In [1]:
import os
import torch
from torch import optim, nn, utils, Tensor
from torchvision import transforms
from torchvision.datasets import MNIST
from torchvision.transforms import ToTensor
from torch.utils.data import DataLoader, random_split
import pytorch_lightning as pl

In [2]:
import numpy as np
import dataset as MOFdata

def filter_data(x):
    a, b = -4000, 5000
    mid = (a + b)/2
    dif = b-a
    # energy = x[0]
    energy = np.clip(x[0] - mid, a - mid, b - mid) / (dif / 2)
    # return np.array([x[1], x[2]])
    return np.array([energy, x[1], x[2]])


def filter_labels(x):
    return x[:3]

grid_file = "data/probability.npy"
csv_file = "data/ASR.csv"
lattice_file = "data/grids.lattice.npy"
feature = "lattice"

dataset = MOFdata.Dataset(grid_file, csv_file, lattice_file, feature, transform=filter_data, transform_labels=filter_labels)
train_set_size = int(.9 * len(dataset))
validation_set_size = int(.05 * len(dataset))
test_set_size = len(dataset) - train_set_size - validation_set_size
train_set, validation_set, test_set = random_split(
    dataset=dataset,
    lengths=(train_set_size,
    validation_set_size,
    test_set_size),
    generator=torch.Generator().manual_seed(42))

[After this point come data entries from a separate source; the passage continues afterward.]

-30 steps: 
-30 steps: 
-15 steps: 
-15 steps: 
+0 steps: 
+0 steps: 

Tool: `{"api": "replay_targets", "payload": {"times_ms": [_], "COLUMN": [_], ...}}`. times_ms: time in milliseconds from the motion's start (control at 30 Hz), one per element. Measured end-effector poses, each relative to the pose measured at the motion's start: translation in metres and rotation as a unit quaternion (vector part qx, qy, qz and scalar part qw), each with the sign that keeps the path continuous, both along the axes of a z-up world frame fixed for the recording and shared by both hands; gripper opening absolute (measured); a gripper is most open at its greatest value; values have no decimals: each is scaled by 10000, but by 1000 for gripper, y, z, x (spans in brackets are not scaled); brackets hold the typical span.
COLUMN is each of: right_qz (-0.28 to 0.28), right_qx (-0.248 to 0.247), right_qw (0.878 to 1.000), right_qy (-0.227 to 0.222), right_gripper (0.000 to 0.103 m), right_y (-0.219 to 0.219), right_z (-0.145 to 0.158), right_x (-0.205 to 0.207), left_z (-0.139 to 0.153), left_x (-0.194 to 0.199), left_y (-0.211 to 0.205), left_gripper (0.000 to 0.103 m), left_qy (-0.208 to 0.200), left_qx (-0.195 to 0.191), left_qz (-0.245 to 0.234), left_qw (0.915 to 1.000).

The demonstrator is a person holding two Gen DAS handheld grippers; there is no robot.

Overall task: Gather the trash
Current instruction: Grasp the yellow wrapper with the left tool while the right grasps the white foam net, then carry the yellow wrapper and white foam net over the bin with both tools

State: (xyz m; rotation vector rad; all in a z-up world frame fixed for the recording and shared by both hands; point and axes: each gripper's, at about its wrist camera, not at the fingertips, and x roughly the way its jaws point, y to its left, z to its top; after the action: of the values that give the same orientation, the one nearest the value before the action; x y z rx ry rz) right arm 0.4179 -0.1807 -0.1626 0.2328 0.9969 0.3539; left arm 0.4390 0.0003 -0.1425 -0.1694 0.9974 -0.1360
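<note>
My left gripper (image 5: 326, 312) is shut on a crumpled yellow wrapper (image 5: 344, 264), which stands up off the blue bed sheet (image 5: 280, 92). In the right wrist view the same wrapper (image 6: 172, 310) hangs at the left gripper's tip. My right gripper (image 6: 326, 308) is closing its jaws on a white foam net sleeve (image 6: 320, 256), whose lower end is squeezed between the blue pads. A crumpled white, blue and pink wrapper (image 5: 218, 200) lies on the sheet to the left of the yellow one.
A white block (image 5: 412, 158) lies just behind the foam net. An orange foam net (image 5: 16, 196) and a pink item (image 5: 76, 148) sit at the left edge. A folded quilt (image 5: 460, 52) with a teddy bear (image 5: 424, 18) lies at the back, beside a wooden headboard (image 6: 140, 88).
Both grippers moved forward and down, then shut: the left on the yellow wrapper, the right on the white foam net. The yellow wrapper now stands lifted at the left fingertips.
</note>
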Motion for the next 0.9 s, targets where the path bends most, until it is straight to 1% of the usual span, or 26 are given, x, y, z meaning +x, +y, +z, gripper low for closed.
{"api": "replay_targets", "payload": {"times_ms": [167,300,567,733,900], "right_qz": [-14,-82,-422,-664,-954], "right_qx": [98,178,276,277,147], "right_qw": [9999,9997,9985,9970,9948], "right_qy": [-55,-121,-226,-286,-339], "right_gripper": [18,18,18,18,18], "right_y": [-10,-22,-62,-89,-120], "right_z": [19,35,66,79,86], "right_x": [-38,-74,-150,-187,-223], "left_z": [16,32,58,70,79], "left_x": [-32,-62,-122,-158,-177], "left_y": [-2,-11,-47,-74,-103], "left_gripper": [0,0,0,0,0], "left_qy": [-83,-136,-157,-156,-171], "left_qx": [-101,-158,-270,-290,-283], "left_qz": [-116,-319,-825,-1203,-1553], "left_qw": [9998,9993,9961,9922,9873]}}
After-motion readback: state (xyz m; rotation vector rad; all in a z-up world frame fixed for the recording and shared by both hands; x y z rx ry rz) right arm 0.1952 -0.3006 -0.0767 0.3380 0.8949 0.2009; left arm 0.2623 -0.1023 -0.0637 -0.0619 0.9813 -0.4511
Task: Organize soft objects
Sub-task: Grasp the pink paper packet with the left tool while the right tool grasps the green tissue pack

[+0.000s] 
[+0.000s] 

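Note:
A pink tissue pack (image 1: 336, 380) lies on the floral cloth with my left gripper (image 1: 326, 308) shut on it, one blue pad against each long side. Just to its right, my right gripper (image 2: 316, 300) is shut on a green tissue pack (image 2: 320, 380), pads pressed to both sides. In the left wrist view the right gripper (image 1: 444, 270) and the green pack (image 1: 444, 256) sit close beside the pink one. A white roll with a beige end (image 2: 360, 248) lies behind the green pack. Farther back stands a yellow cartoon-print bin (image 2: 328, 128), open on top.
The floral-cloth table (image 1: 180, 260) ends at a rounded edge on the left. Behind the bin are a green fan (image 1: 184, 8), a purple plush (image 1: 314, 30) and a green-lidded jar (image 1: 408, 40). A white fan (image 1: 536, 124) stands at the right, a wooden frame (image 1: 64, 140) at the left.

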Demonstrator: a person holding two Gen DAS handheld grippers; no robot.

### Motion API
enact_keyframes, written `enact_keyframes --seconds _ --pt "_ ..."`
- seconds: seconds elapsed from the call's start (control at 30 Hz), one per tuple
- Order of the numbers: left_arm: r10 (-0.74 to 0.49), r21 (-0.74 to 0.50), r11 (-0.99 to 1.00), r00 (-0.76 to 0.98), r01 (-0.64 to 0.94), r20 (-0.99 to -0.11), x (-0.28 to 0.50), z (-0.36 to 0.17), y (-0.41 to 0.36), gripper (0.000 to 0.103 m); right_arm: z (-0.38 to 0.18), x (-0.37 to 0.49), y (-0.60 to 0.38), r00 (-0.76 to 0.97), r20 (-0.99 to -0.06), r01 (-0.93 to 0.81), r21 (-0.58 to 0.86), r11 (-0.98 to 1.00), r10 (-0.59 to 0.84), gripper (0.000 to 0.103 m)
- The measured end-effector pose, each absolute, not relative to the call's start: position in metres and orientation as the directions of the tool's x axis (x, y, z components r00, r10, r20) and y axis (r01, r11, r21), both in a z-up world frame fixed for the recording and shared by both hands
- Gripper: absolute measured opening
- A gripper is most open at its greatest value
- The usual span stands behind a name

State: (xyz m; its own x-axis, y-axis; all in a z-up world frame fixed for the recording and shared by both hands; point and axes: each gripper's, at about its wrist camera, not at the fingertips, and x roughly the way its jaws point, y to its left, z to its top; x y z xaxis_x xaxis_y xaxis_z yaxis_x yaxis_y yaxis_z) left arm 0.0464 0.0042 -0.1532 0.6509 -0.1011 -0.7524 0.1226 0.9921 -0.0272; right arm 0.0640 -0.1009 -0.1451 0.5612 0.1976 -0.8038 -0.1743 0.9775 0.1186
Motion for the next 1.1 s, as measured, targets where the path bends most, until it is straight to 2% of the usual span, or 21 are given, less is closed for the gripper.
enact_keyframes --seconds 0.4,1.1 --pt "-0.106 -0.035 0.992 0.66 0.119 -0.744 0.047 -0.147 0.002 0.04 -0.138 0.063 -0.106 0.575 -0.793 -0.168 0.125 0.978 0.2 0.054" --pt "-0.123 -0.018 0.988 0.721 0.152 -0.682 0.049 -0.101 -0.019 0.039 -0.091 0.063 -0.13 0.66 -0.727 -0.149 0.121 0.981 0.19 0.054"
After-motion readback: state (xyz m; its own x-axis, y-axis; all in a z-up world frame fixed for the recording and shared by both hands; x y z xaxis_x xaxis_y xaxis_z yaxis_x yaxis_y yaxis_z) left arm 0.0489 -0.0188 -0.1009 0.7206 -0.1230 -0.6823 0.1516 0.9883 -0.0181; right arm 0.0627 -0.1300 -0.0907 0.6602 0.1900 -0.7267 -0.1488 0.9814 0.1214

loader_args = dict(batch_size=64, num_workers=4)
train_loader = DataLoader(train_set, **loader_args)
validation_loader = DataLoader(validation_set, **loader_args)
test_loader = DataLoader(test_set, **loader_args)

a = np.min(train_set[0][0])
b = np.max(train_set[0][0])
small = 0
for x, _ in train_set:
    a = min(a, np.min(x))
    b = max(b, np.max(x))
print("small grids", small, len(train_set))
print("data shape", train_set[0][0].shape)
print("feature shape", train_set[0][1].shape, train_set[0][1])
print("data range", a, "->", b)

available features: 10143 available grids: 10140
0 missing features
small grids 0 9126
data shape (3, 32, 32, 32)
feature shape (3,) [14.932 14.932 11.956]
data range -0.48497555 -> 5.660271


In [3]:
import random
from zeonet import BasicModel

def loss_fn(output, target):
    return nn.functional.mse_loss(output, target)

def proportional_loss(output, target):
    return torch.mean(torch.abs(output-target)/torch.abs(target))

# define the LightningModule
class ModulePL(pl.LightningModule):
    def __init__(self, features=3, channels=3, dropout=0.2, device=None):
        super().__init__()
        self.model = BasicModel(features=features, channels=channels, dropout=dropout)
        # self.saved_model = saved_model
    
    def forward(self, x):
        return self.model(x)

    def training_step(self, batch, batch_idx):
        x, y = batch
        y_hat = self.forward(x)
        loss = loss_fn(y.float(), y_hat)
        self.log("train_loss", loss)
        return loss

    def validation_step(self, val_batch, batch_idx):
        x, y = val_batch
        y = y.float()
        y_hat = self.forward(x)
        loss = loss_fn(y_hat, y)
        l1_loss = nn.functional.l1_loss(y_hat, y)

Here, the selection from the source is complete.